-------- DATA UNDER STUDY --------

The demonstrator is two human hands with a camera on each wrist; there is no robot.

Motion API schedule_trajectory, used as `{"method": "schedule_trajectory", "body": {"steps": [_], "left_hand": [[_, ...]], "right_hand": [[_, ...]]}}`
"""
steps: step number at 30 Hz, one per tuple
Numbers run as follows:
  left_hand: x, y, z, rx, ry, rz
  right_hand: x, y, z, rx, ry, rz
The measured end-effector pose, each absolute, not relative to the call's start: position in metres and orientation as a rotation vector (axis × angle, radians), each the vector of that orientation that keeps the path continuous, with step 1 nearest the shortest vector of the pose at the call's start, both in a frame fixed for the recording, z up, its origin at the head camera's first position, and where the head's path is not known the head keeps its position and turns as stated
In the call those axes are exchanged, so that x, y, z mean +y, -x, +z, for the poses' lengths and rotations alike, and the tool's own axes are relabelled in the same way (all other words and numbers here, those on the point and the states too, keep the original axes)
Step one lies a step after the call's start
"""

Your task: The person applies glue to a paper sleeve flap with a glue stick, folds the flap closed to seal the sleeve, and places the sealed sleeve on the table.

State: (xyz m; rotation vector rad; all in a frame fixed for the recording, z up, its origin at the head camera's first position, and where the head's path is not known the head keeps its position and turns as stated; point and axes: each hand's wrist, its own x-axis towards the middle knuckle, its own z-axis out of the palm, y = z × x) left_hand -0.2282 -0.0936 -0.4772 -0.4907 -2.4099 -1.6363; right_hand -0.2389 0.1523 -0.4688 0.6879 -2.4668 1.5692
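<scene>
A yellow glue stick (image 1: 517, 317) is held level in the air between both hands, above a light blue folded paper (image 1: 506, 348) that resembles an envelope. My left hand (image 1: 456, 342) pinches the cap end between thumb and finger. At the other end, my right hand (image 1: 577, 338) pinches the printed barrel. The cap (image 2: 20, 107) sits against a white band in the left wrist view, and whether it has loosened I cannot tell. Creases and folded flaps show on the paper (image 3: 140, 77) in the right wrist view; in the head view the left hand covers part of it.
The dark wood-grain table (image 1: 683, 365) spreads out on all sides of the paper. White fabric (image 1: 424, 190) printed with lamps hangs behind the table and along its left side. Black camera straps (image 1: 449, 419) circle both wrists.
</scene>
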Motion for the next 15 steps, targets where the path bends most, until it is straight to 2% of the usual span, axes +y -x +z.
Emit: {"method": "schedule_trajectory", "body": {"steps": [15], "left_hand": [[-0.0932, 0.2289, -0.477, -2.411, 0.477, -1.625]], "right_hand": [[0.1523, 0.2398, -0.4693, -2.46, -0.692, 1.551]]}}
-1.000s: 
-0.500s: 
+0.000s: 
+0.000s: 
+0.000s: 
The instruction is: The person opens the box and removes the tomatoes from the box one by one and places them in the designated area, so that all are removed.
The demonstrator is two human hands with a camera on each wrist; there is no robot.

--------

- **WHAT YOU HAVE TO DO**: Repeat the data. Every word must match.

- **ANSWER SECTION**:
The demonstrator is two human hands with a camera on each wrist; there is no robot.

Motion API schedule_trajectory, used as `{"method": "schedule_trajectory", "body": {"steps": [_], "left_hand": [[_, ...]], "right_hand": [[_, ...]]}}`
"""
steps: step number at 30 Hz, one per tuple
Numbers run as follows:
  left_hand: x, y, z, rx, ry, rz
  right_hand: x, y, z, rx, ry, rz
The measured end-effector pose, each absolute, not relative to the call's start: position in metres and orientation as a rotation vector (axis × angle, radians), each the vector of that orientation that keeps the path continuous, with step 1 nearest the shortest vector of the pose at the call's start, both in a frame fixed for the recording, z up, its origin at the head camera's first position, and where the head's path is not known the head keeps its position and turns as stated
In the call those axes are exchanged, so that x, y, z mean +y, -x, +z, for the poses' lengths and rotations alike, and the tool's own axes are relabelled in the same way (all other words and numbers here, those on the point and the states too, keep the original axes)
Step one lies a step after the call's start
"""

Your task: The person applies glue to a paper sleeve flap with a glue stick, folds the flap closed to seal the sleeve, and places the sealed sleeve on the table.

State: (xyz m; rotation vector rad; all in a frame fixed for the recording, z up, its origin at the head camera's first position, and where the head's path is not known the head keeps its position and turns as stated; point and axes: each hand's wrist, its own x-axis towards the middle knuckle, its own z-axis out of the palm, y = z × x) left_hand -0.2282 -0.0936 -0.4772 -0.4907 -2.4099 -1.6363; right_hand -0.2389 0.1523 -0.4688 0.6879 -2.4668 1.5692
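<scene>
A yellow glue stick (image 1: 517, 317) is held level in the air between both hands, above a light blue folded paper (image 1: 506, 348) that resembles an envelope. My left hand (image 1: 456, 342) pinches the cap end between thumb and finger. At the other end, my right hand (image 1: 577, 338) pinches the printed barrel. The cap (image 2: 20, 107) sits against a white band in the left wrist view, and whether it has loosened I cannot tell. Creases and folded flaps show on the paper (image 3: 140, 77) in the right wrist view; in the head view the left hand covers part of it.
The dark wood-grain table (image 1: 683, 365) spreads out on all sides of the paper. White fabric (image 1: 424, 190) printed with lamps hangs behind the table and along its left side. Black camera straps (image 1: 449, 419) circle both wrists.
</scene>
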Motion for the next 15 steps, targets where the path bends most, until it is straight to 2% of the usual span, axes +y -x +z.
Emit: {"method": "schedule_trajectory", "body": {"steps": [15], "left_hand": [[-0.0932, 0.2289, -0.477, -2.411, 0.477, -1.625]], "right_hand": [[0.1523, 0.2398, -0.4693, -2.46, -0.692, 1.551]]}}
-1.000s: 
-0.500s: 
+0.000s: 
+0.000s: 
+0.000s: 
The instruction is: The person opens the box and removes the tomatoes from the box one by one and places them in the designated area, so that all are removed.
The demonstrator is two human hands with a camera on each wrist; there is no robot.

There is no more to the output.